I have installed DietPi on my Raspberry Pi because I want a very minimal system, and then I've followed this tutorial:

https://gist.github.com/superjamie/ac55b6d2c080582a3e64

Unfortunately it does not seem to work: I can manually start a VPN connection with the command:

Code: Select all

openvpn --config /etc/openvpn/config.conf
but that's it.
I can't make it start automatically as a service, and most of all, as soon as I get at the "Setup Routing and NAT" and "VPN Kill Switch" nothing works anymore.
After I reboot, the VPN connection won't be established, and it exits.
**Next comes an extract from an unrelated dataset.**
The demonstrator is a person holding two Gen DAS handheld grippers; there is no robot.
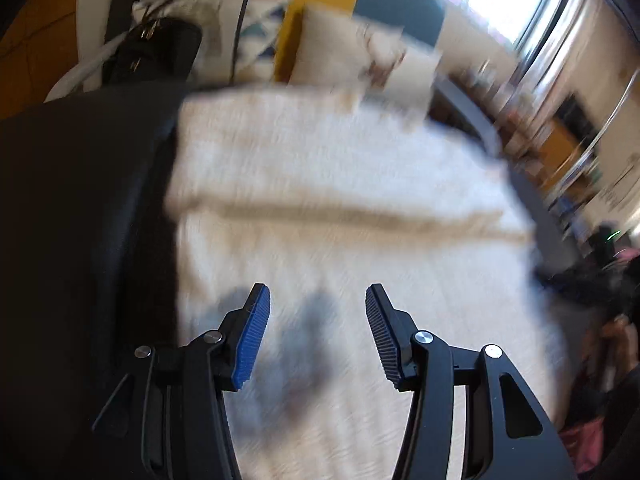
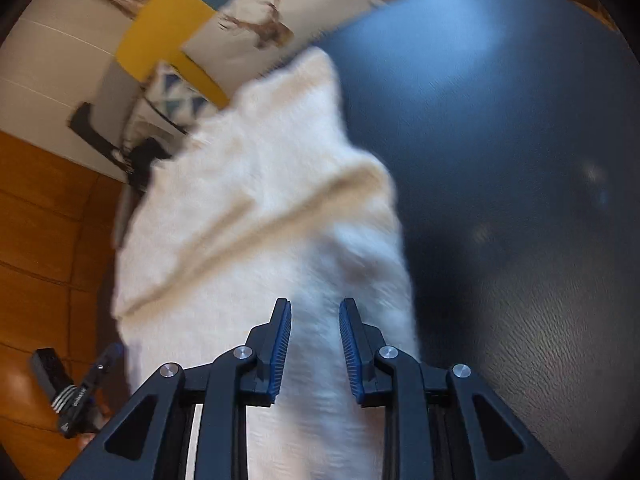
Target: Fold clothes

Here are a couple of logs:

Code: Select all

[email protected]:~# systemctl status [email protected][email protected] - OpenVPN connection to de77.nordvpn.com.udp1194
   Loaded: loaded (/lib/systemd/system/[email protected]; enabled)
   Active: failed (Result: exit-code) since Thu 2017-08-31 15:46:22 CEST; 6min ago
  Process: 452 ExecStart=/usr/sbin/openvpn --daemon ovpn-%i --status /run/openvpn/%i.status 10 --cd /etc/openvpn --config /etc/openvpn/%i.conf (code=exited, status=1/FAILURE)

Aug 31 15:46:22 DietPi systemd[1]: [email protected]: control process exited, code=exited status=1
Aug 31 15:46:22 DietPi systemd[1]: Failed to start OpenVPN connection to de77.nordvpn.com.udp1194.
Aug 31 15:46:22 DietPi systemd[1]: Unit [email protected] entered failed state.

Code: Select all

[email protected]:~# journalctl -u [email protected]
-- Logs begin at Thu 2017-08-31 15:46:12 CEST, end at Thu 2017-08-31 15:47:35 CEST. --
Aug 31 15:46:21 DietPi systemd[1]: Starting OpenVPN connection to de77.nordvpn.com.udp1194...
Aug 31 15:46:22 DietPi systemd[1]: [email protected]: control process exited, code=exited status=1
Aug 31 15:46:22 DietPi systemd[1]: Failed to start OpenVPN connection to de77.nordvpn.com.udp1194.
Aug 31 15:46:22 DietPi systemd[1]: Unit [email protected] entered failed state.
[EDIT]
Here is something that might be useful... after following the "Setup Routing and NAT" and "VPN Kill Switch" sections, it seems like the pi is not able to establish a VPN connection anymore, as it outputs this error, even when I try to connect to the VPN manually:

Code: Select all

Thu Aug 31 17:19:52 2017 UDPv4 link remote: [AF_INET]185.143.230.230:1194
Thu Aug 31 17:19:52 2017 write UDPv4: Operation not permitted (code=1)
Thu Aug 31 17:19:54 2017 write UDPv4: Operation not permitted (code=1)
Thu Aug 31 17:19:58 2017 write UDPv4: Operation not permitted (code=1)
Thu Aug 31 17:20:06 2017 write UDPv4: Operation not permitted (code=1)
It looks to me that when I input the iptables rules, something goes wrong and this UDPv4 permission to write gets denied.
Any suggestions? Thanks

User avatar
Sciamano
Posts: 264
Joined: Sat Oct 15, 2016 11:18 am
Location: Italy

Re: DietPi as VPN Router

Post by Sciamano »

OK, two findings so far, after checking step by step:

1. The section of the tutorial called "Enable VPN at boot" is useless and harmful, it must be skipped.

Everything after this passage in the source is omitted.